BONN, Germany (PAMACC News) - Developing countries under the banner of G-77 & China have called for establishment of a dedicated “Loss and Damage Finance Facility,” and relaxation of several complexities barring access to the Green Climate Fund (GCF), as the 56th session of the subsidiary bodies (SB-56) under the United Nations Climate Change Conference (UNFCCC) kick off in Bonn, Germany.
“Full operationalization of the Santiago Network on Loss and Damage at COP-27 is critical,” said Munir Akram, the Pakistan’s ambassador to the UN and the current Chair of the 134 member states that form the G-77 & China.
The ‘Santiago Network on Loss and Damage’ is an initiative launched by the UNFCCC to connect vulnerable developing countries with providers of technical assistance, knowledge, resources they need to address climate risks comprehensively in the context of averting, minimizing and addressing loss and damage.
“The G-77 & China is united in our ask for the establishment of a dedicated “Loss and Damage Finance Facility” as an intended tangible outcome to which the Glasgow Dialogue on Loss and Damage must contribute,” Ambassador Akram told delegates at the ongoing SB-56 conference in Germany.
According to the G – 77 & China, substantial progress must be made at the ongoing conference in terms of agreement on its structure, operating modalities, and other aspects, while doing so in a manner that will ensure that the Santiago Network is fit for purpose in light of its functions as agreed in Warsaw, to catalyze and deliver on the ground the technical assistance and other support needed by developing countries to avert, minimize and address loss and damage arising from climate change.
For example in Africa, several communities in Malawi, Madagascar and Mozambique are yet to recover from different cyclones that bedevilled the region in the recent past. According to a recent study released by the World Weather Attribution (WWA) group, the tropical storms that hit the region earlier this year were made worse by the increase in global temperatures, making such communities eligible for support from the Loss and Damage Finance Facility.
In the same vein, the G-77 & China further said that there is urgent need to bridge the huge gap between adaptation planning and implementations.

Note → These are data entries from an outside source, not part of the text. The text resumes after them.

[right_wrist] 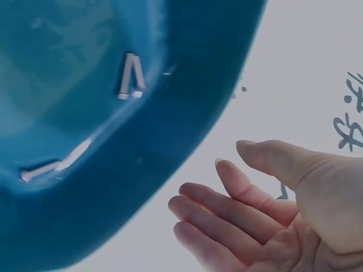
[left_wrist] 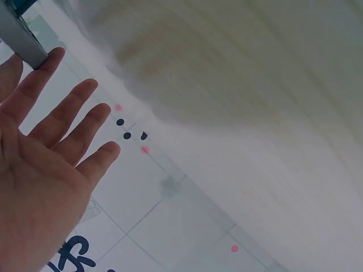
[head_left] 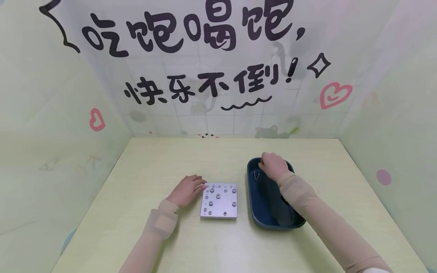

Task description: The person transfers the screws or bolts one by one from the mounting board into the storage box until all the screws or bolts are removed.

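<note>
A flat metal block (head_left: pixel 222 204) is set on the pale table (head_left: pixel 143 163) just below the middle of the head view, its top dotted with round screw heads and small holes. Its upper left corner is touched by the left hand (head_left: pixel 186 190), with the thumb laid at the edge. In the left wrist view the block's corner is met by the forefinger at the upper left, while the other 3 fingers are spread and nearly straight; the hand is well opened.

To the right of the block, apart from it, a dark blue tray (head_left: pixel 264 204) is placed. Its upper end is partly covered by the right hand (head_left: pixel 274 166). In the right wrist view this hand is seen beside the tray's rim at the lower right, its fingers loosely bent, with a gap left between thumb and forefinger; nothing is seen to be held.

Inside the tray, 2 screws (right_wrist: pixel 126 76) are laid with their ends together in a narrow V, and more slim metal pieces (right_wrist: pixel 41 170) are seen at the lower left of that view.

Both forearms are covered by beige sleeves (head_left: pixel 141 248). The back wall (head_left: pixel 235 123) is marked with black writing and a pink heart (head_left: pixel 336 95).
</note>
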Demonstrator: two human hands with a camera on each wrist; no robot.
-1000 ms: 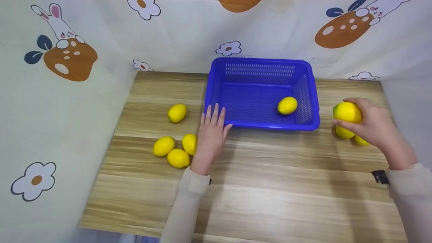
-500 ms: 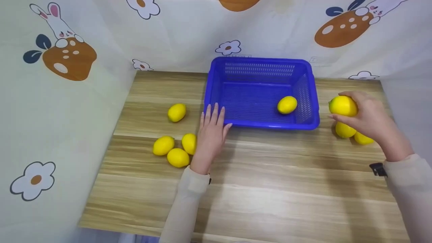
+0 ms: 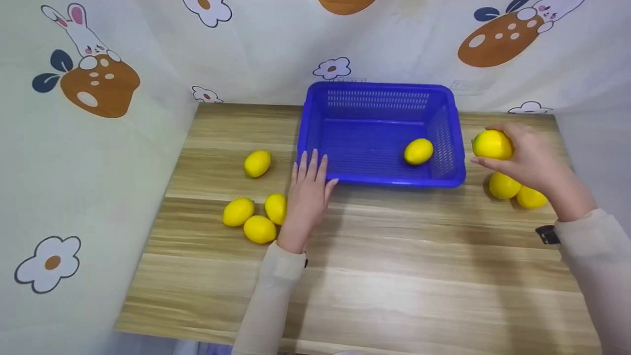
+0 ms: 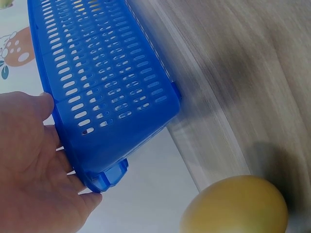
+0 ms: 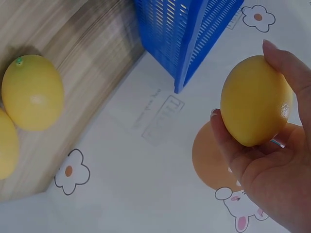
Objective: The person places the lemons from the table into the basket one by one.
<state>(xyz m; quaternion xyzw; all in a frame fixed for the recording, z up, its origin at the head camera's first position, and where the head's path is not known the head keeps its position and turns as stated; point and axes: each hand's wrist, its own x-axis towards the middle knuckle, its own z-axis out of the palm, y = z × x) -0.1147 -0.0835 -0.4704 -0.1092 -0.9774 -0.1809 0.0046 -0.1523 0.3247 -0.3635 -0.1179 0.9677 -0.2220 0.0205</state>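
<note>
My right hand point(image 3: 532, 158) grips a lemon point(image 3: 493, 144) between thumb and fingers, held up just right of the blue basket point(image 3: 379, 183). The right wrist view shows that lemon point(image 5: 255, 102) clear of the table, apart from the basket's side point(image 5: 167, 34). With fingers stretched out, my left hand point(image 3: 308, 202) rests on the basket's front left corner. In the left wrist view, its fingers lie along the basket's rim point(image 4: 60, 126). One lemon point(image 3: 418, 151) lies inside the basket, near its right wall.
Two lemons point(image 3: 505, 185) lie on the table beneath my right hand. Several more lemons point(image 3: 260, 229) are left of my left hand, one partly hidden by it. A printed cloth point(image 3: 256, 49) hangs behind the wooden table point(image 3: 394, 266).
My right hand has lifted its lemon up and leftward toward the basket, uncovering the two lemons below. My left hand and the basket have stayed in place.
</note>
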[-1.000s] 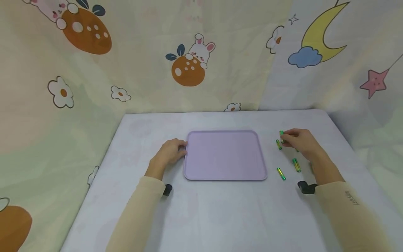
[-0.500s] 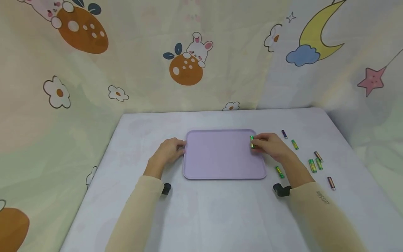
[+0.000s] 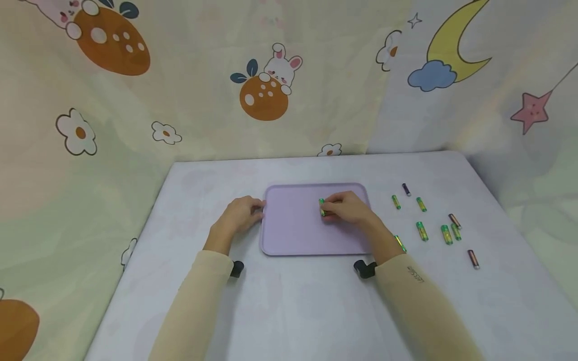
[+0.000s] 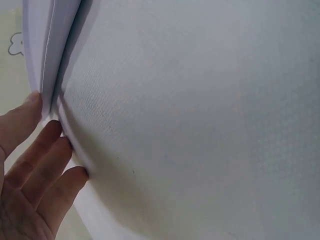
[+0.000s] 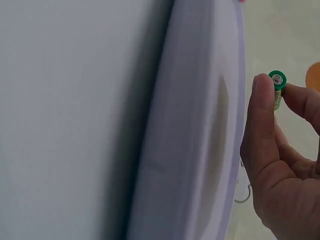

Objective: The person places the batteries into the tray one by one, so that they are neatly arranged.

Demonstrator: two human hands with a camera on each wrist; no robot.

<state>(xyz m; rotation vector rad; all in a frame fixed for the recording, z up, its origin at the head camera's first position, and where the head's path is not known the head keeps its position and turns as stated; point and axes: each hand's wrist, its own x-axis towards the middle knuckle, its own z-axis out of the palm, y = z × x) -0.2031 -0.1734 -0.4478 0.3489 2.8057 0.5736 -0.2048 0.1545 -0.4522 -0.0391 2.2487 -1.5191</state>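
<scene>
A purple tray (image 3: 293,220) lies on the table, with nothing resting on its visible surface. Above its right half, my right hand (image 3: 349,208) pinches a green battery (image 3: 322,207) between thumb and fingers; the right wrist view shows the end of that battery (image 5: 277,80) at the fingertips of the hand (image 5: 280,165). At the tray's left edge, my left hand (image 3: 239,215) touches the rim with relaxed fingers. In the left wrist view the thumb of this hand (image 4: 37,175) meets the tray's rim (image 4: 47,60), the other fingers lying just beside it.
Right of the tray lie several loose batteries: green ones, such as one (image 3: 422,231) near the middle of the group, a dark one (image 3: 406,189) at the back and reddish-brown ones, one (image 3: 473,259) farthest right. A patterned cloth (image 3: 203,100) hangs behind the table (image 3: 289,311).
My right hand has picked up a green battery from the group on the right and carried it left over the tray. My left hand stays at the tray's left edge.
</scene>
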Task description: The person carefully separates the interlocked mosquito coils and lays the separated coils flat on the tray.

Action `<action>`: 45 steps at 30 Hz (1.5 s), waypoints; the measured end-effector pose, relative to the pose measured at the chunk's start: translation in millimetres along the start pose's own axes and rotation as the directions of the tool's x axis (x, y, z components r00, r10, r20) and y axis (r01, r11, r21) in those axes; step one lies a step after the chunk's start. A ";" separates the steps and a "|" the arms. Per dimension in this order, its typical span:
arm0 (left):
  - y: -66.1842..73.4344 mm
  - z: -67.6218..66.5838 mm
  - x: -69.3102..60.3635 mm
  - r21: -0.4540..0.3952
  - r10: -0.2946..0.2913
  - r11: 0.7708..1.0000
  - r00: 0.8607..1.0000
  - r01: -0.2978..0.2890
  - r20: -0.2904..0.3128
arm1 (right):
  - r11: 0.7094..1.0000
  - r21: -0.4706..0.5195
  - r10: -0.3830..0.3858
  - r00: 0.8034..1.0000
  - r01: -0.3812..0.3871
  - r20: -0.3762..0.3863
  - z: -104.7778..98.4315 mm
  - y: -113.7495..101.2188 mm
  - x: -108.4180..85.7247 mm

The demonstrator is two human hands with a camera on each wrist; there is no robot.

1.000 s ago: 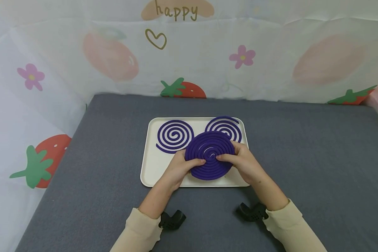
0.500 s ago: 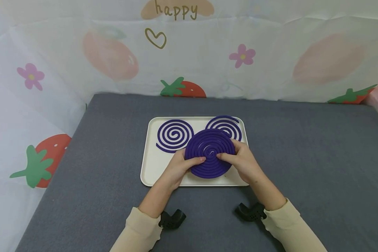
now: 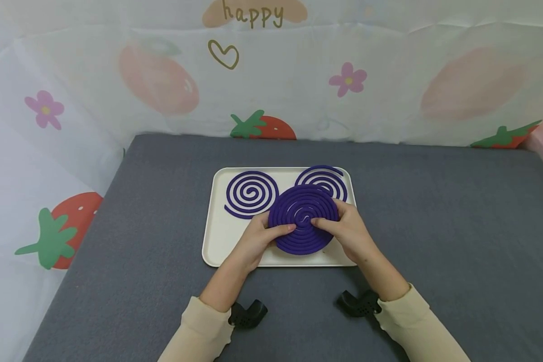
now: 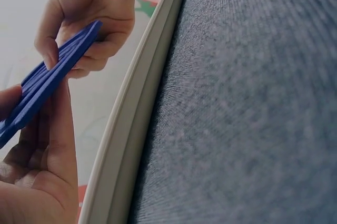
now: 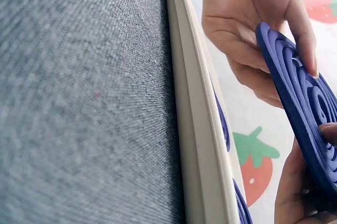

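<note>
A round, dark purple mosquito coil (image 3: 304, 242), its rings packed tightly as if two spirals are nested, is held above the white tray (image 3: 228, 244) by both hands. The left hand (image 3: 254, 239) pinches its left side, thumb on top and fingers underneath. On the opposite side the right hand (image 3: 350, 226) grips the same way, thumb tip near the centre. Both wrist views show the coil (image 4: 48, 88) tilted, clear of the tray rim. A loose single coil (image 3: 252, 193) lies at the tray's far left; another (image 3: 319, 167) at the far right is partly hidden by the held coil.
The tray sits on a grey cloth-covered table (image 3: 140, 241). A white printed curtain (image 3: 289, 60) hangs behind and along the left. Black wrist devices (image 3: 250, 314) sit below the sleeves. The tray's raised rim (image 5: 197, 119) runs close to both wrists.
The held coil has shifted slightly away from the person and a touch to the right. Both hands keep their grip on it; the right wrist has edged left. The loose coils have not moved.
</note>
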State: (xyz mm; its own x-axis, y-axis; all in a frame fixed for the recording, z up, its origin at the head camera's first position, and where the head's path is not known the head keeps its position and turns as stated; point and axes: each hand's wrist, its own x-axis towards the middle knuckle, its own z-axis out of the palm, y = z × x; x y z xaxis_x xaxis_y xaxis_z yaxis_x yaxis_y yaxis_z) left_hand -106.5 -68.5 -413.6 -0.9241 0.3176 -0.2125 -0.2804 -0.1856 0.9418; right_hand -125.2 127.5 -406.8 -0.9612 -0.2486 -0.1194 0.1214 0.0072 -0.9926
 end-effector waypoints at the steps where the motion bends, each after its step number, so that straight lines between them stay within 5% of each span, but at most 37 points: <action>1: 0.1 -0.3 0.0 0.000 0.002 1.000 1.000 -0.002 0.003 | 1.000 -0.006 0.001 1.000 -0.001 -0.002 0.0 0.0 0.0; 23: -1.4 -0.3 0.0 -0.018 -0.022 1.000 0.999 0.021 -0.032 | 1.000 0.016 -0.018 0.993 0.016 0.117 -5.3 1.7 1.3; 33: -4.4 -0.9 1.7 0.097 -0.006 0.995 1.000 0.005 0.010 | 1.000 0.020 0.015 0.999 -0.014 -0.037 2.9 4.1 0.2; 45: -4.7 -1.0 0.1 0.220 0.078 0.971 0.995 -0.090 0.064 | 0.996 -0.081 0.019 0.991 -0.030 -0.134 5.3 2.6 -1.5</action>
State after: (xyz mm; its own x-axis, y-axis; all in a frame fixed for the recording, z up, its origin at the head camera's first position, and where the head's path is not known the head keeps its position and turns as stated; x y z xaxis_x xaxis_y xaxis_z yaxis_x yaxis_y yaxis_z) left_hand -105.5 -68.5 -418.3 -0.9246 0.3610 -0.1214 -0.1319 -0.0045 0.9912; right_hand -122.2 122.7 -409.1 -0.9832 -0.1165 -0.1402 0.1297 0.0931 -0.9872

“On progress of the National Adaptation Plans (NAPS), there seems to be some disconnect between what is being planned, and what is being implementation on ground. Discussion on adaptation continuum must be connected with a reliable financial mechanism,” said Ambassador Akram noting that it is only implementation that will fulfill the objectives of the NAPs.
However, the G-77 & China noted that main challenges remain in accessing GCF support due to a myriad of complexities surrounding the GCF NAP readiness Support Programme. Procedural complexities, un-standardized formats and long review processes of submitted proposals are but a few examples.
According to the latest report by the Intergovernmental Panel on Climate Change (IPCC), vulnerable countries will not be able to adapt to global warming beyond the 1.5°C limit. The Working Group 3 for the report shows that countries are not on track, but also makes it clear that it is still possible to limit warming to 1.5°C.
In the same breath, Ambassador Akram expressed confidence that this year, there is a clear expectation from developing countries to see substantial progress on key deliverables and outcomes on adaptation, including on the Global Goal on Adaptation, at SBs-56 as well as at COP-27, which will be held in Egypt towards the end of the year.
The 56th session of the Subsidiary Body for Implementation (SBI) and the Subsidiary Body for Scientific and Technological Advice (SBSTA) will continue in Bonn until June 16, 2022.
The SBSTA and the SBI are bodies that give advice to the Conference of Parties (COP), and each has a specific mandate. They are both open to participation by any Party, and governments often send representatives who are experts in the fields of the respective bodies.